Kim Dancheck: Before filling the standard, a batch in which representative stability is being performed is chosen as the starting point, and the Reference Standard batch is stored at conservative conditions to enhance stability. Therefore, we do what we can to assume the batch is stable. For the pre-primary reference standards, curve parameter monitoring is one set of the data examined to assess for stability. Part of asset development, or quality by design, as well as over time having broader platform knowledge, is to know what non-potency methods might measure which could have an impact on the potency (make it sub-potent or super-potent). So in addition to potency curve parameter monitoring, physicochemical properties are assessed for trends. Lot release and stability (nominal temperature) can be assessed as well (e.g., if the RS is losing potency, the sample values should start to trend higher), but in early development there may not be a lot of batches manufactured. If relying heavily on plate control trending, there needs to be readily accessible information pertaining to the runs to know what consumables, critical reagents, instrumentation, sites and analysts perform the run, since there could be differences in curve parameters that happen that are not relevant to reference standard stability/suitability. For the long-term for Primary Reference Standard, movement away from bioassay curve parameter monitoring for the purposes of RS stability is desirable. Curve assessments are a part of method maintenance and control, but once the independent WRS is in place, relying on Primary Reference Standard physicochemical testing and trending, plate control vs. Primary Reference Standard trending, WRS vs.
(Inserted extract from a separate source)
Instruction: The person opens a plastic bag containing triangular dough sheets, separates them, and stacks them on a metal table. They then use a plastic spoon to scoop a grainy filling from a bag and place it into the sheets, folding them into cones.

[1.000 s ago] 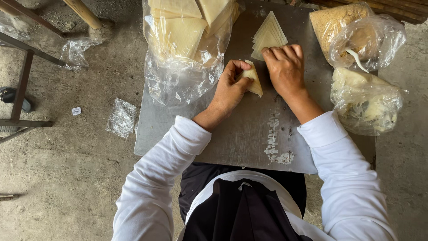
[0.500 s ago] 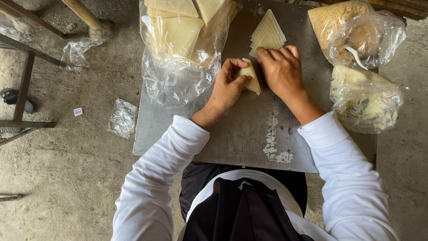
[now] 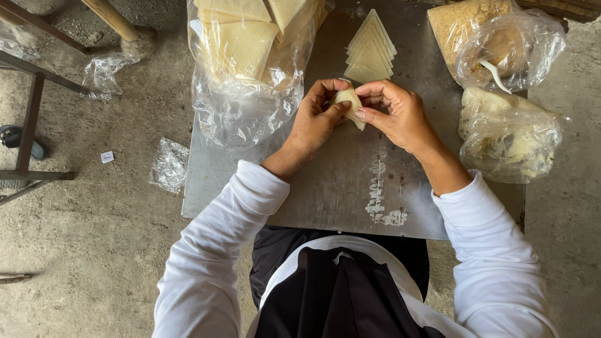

Primary Reference Standard testing, and looking at any studies utilizing the Primary Reference Standard is preferable to give a holistic and long-term picture of the Primary Reference Standard stability.
Q for Kim: If you have multiple potency release assays, do you use a single Reference Standard for all assays? Would you need to value assign for each method? And most importantly is okay in this system to have very different values? (Example you have 3 methods and 2 are close to 100% but the 3rd is much lower) If you allow this is there anything special needed to qualify that Reference Standard?
Kim Dancheck: Ideally yes. If during replacing an Interim Reference Standard, or if there’s a process change that makes it desirable to make a new specific potency method Reference Standard (maybe difference in ADCC results vs. CB results), that can be done. All Reference Standard batches need to go into the dossier and explained, so that is another reason to limit the number of Reference Standard batches or the intended use of the Reference Standard batch to allow for the majority of the testing. During the initial Primary Reference Standard it would be desired to start the baseline over again with one batch for all test methods; bridging testing will be important. By the time the independent WRS is being made, if certain properties have a large effect on one potency method vs. the others, then picking a batch that has the parameters that should result in the same potency for all test (e.g., 3 methods) should be pursued vs. correction factor processes. It might not always work out, but by testing some in-date DS batches with higher replication could inform a decision on the best source batch to pick to make an Reference Standard batch.
Q for Kim: Have you had any regulatory pushback on choosing 1st Interim Reference Standard from mixed pool of clones? Assuming your clone material is from a single clone.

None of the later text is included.